Add in the logjam in housing which has hammered stamp duty to weaker consumer sales hitting VAT and the chancellor's income will be well down. In future years many businesses will use accumulated tax losses from 2008 and 2009 to offset tax payments well into the future.
On the spending side, welfare payments rise with unemployment and depression, family break-up and crime all lead to a long tail of increased social security and disability spending lasting years.
Big borrowing to go on and on
According to the Institute for Fiscal Studies, public sector net investment is on course to overshoot the forecast made at the time of the pre-Budget report by around £4.3 billion, while tax revenues are set to undershoot by £12.5 billion.
Putting those figures into the Treasury's economic forecasting model means the government will have to continue borrowing about 2% of national income each year until as late as 2016.
Irish eyes aren't smiling
To see what would have to happen in a worst case scenario, we can look west to Ireland, in which housebuilding and property account (or once did) for a huge chunk of the economy.
The former Celtic Tiger has just had an austerity Budget in which finance minister Brian Lenihan forecast a jaw-dropping decline of 8% in GDP in 2009, the biggest economic contraction in Irish history, and more than twice that forecast for the UK.
The Emerald Isle has lost its coveted AAA borrowing status, which will make raising debt more expensive and is on target to have debts of 70% of GDP.
Consumers feel more borrowing pain, not less
Lenihan, like Darling, has been faced with the opposite aims of trying to balance the government's books while stimulating the economy.
Seeing as the main source of government income is taxation of its citizens it cannot do both simultaneously. Lenihan's tax increases on incomes, capital gains and cigarette duties were predictably unpopular.
However, getting the economy moving again isn't just about the raw power of spending so much as where that spending is focused and how quickly it is undertaken.
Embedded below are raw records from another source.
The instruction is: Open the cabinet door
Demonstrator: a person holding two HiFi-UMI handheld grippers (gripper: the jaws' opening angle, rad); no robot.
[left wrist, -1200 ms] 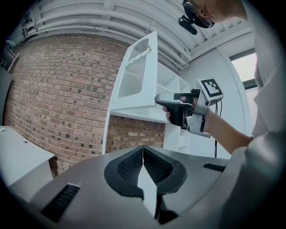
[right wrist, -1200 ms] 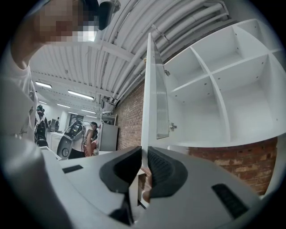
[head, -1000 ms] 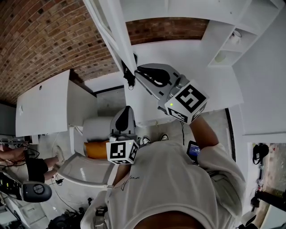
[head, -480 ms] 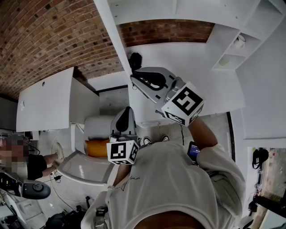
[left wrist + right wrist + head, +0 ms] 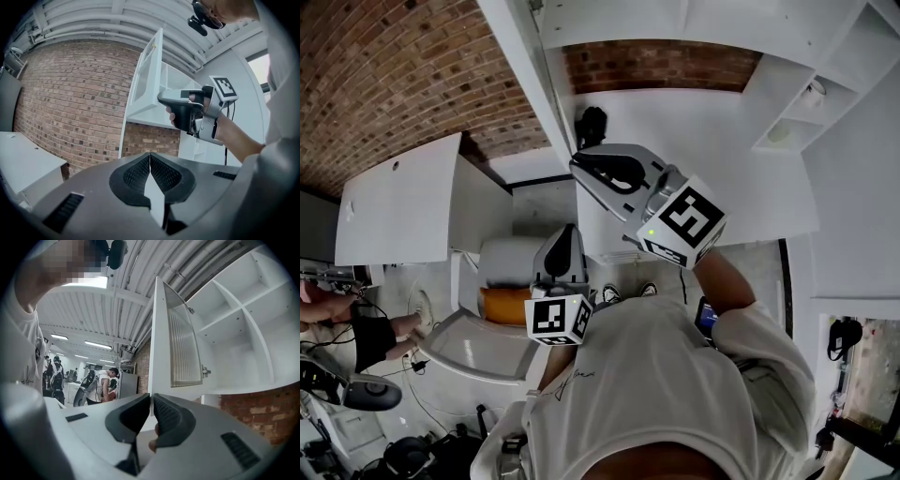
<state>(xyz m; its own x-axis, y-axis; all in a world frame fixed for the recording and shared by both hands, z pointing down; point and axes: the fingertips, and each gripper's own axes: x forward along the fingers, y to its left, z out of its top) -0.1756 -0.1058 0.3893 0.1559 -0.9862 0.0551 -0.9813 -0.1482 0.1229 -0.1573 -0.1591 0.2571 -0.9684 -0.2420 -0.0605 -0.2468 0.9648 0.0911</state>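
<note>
Moved: cabinet door (image 5: 534, 84) stands further out from the cabinet (image 5: 675, 23) than a second ago and is now near edge-on in head view; right gripper (image 5: 578, 167) has shifted left with it.
Right gripper state: jaws nearly together, clamped on the lower end of the door's near stile. In right gripper view the white stile runs straight down into the slit between the pads.
Left gripper (image 5: 150, 155) state: jaws together, nothing between them, held low by the torso.
Door place: hangs off the cabinet's left front edge, well open, ribbed pane (image 5: 183, 343) turned toward the shelves.
Door axis: upright; far side meets the cabinet, near side sits in the right gripper.
Key relation: door lies straight ahead of the right gripper and touches it. Any remaining swing goes away from the shelves, toward the brick wall (image 5: 394, 84).
Nearer hand: right, on the door; left gripper is lower and well apart from it.
Step (judged): late in the pull, door mostly open.
Next (judged): follow an arc round the hinge side, not a straight tug.
Risk (judged): thin edge, small bite, so the pads could slip off.
</note>
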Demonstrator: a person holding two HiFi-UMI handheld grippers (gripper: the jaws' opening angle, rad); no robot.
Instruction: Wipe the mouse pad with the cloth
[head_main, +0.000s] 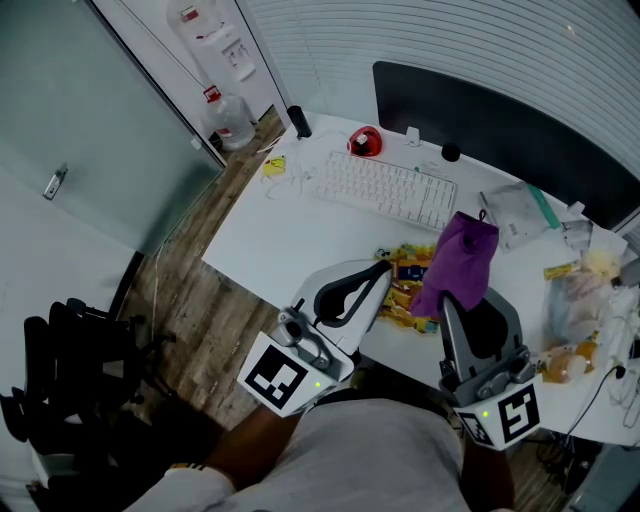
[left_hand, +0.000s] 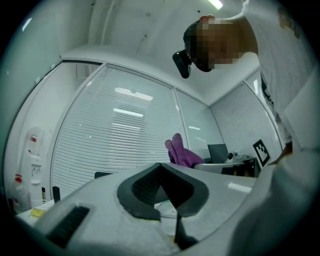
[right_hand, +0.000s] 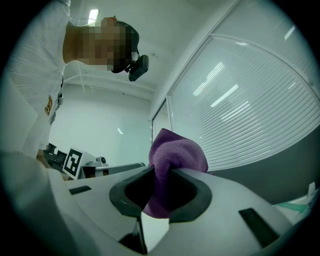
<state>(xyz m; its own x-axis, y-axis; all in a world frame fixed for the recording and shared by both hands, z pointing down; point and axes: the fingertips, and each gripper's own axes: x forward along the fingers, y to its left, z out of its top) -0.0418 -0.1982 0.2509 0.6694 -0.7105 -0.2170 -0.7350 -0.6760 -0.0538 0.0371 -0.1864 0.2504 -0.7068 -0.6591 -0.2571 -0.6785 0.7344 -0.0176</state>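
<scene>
While the right gripper (head_main: 450, 308) has its jaws clamped on a fuzzy purple cloth (head_main: 460, 255), bunched into a soft, lobed wad, the left gripper (head_main: 385, 268) has its jaws pressed together on nothing. Both sit just nearer than the flat white keyboard (head_main: 385, 188), as does the yellow printed mouse pad (head_main: 402, 300) on the smooth white desk (head_main: 270, 240).

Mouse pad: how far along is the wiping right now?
Done: the purple cloth is picked up, clamped in the right hand-held gripper. In hand: it is held raised above the patterned mouse pad, apparently not touching it. To do: the wiping itself; no stroke shows. The left hand-held gripper is shut and empty.
</scene>
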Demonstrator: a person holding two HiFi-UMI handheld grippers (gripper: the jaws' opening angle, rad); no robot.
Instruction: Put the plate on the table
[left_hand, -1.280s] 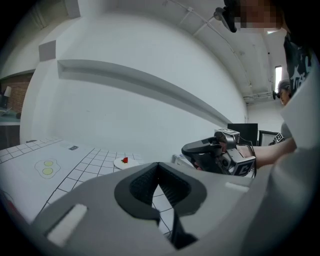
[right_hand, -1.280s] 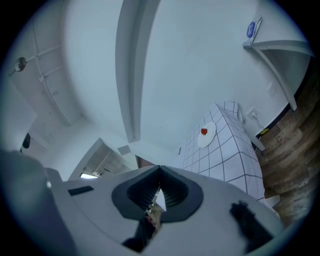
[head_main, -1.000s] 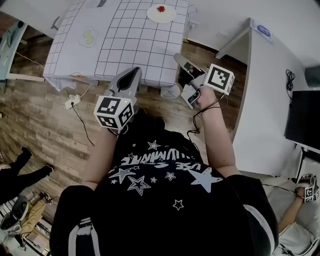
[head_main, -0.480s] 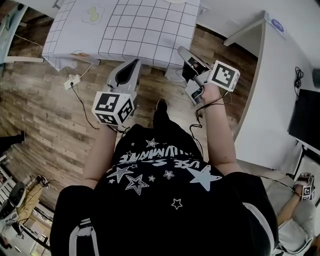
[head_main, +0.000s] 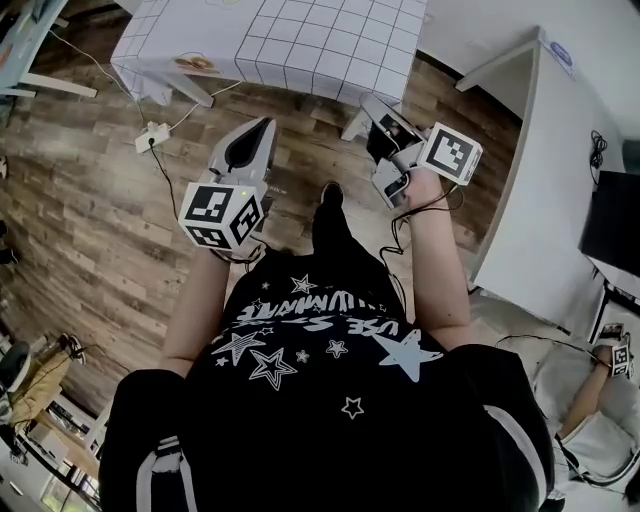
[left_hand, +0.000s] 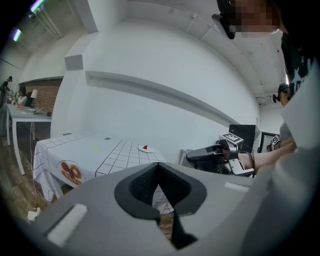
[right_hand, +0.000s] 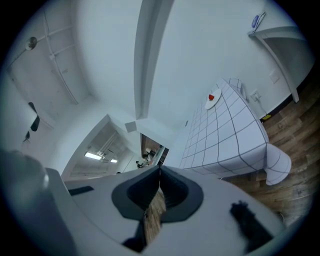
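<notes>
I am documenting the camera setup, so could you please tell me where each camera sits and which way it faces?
Head view: on the person's head, facing steeply down at wooden floor and the table edge; shows torso, forearms, left gripper, right gripper.
Left gripper view: on the left gripper, along its shut jaws toward table and plate; right gripper at right.
Right gripper view: on the right gripper, tilted, along shut jaws; table, plate.
Shared: both gripper views show the plate on the table.
</notes>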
Within their overall spending, countries have chosen some different routes and measures.
Car scrapping
France, Germany and Italy have all instituted scrappage plans for older cars, subsidising purchase of new vehicles.
Despite the fact most UK new car spending goes abroad and the crazy economics of this (which the Financial Times described as paying people to break windows to keep glaziers employed) it could well emerge in some form in the Budget.
Ireland has become the first major nation to establish an agency to acquire the non-performing "toxic" loans of the banking system, a move that has long been thought necessary for many countries as a way of purging the most damaging liabilities.
Darling hasn't gone down that route, but it could be worth charting the recovery of the Irish banking system against our own to see which path is more effective.
Let them eat cake, but more cheaply
Finally, France has cut the rate of VAT on restaurant meals from 19.6% to 5.5%, to help keep its citizens eating out.
Whatever comfort there is for Alistair Darling in being able to blame a global event for Britain's suffering, he will have limited financial firepower to do much more about it.
The spending that has already been undertaken, the radical interest rate cuts and the quantitative easing should already be having an effect in the economy, even if that is not yet in a position to be measured.
What he has to do in the Budget is make sure that any new spending measures make up in accuracy what they lack in size and that he reinforces Britain's monetary and fiscal credibility to ease the task of raising the many billions that Britain has already committed to spend.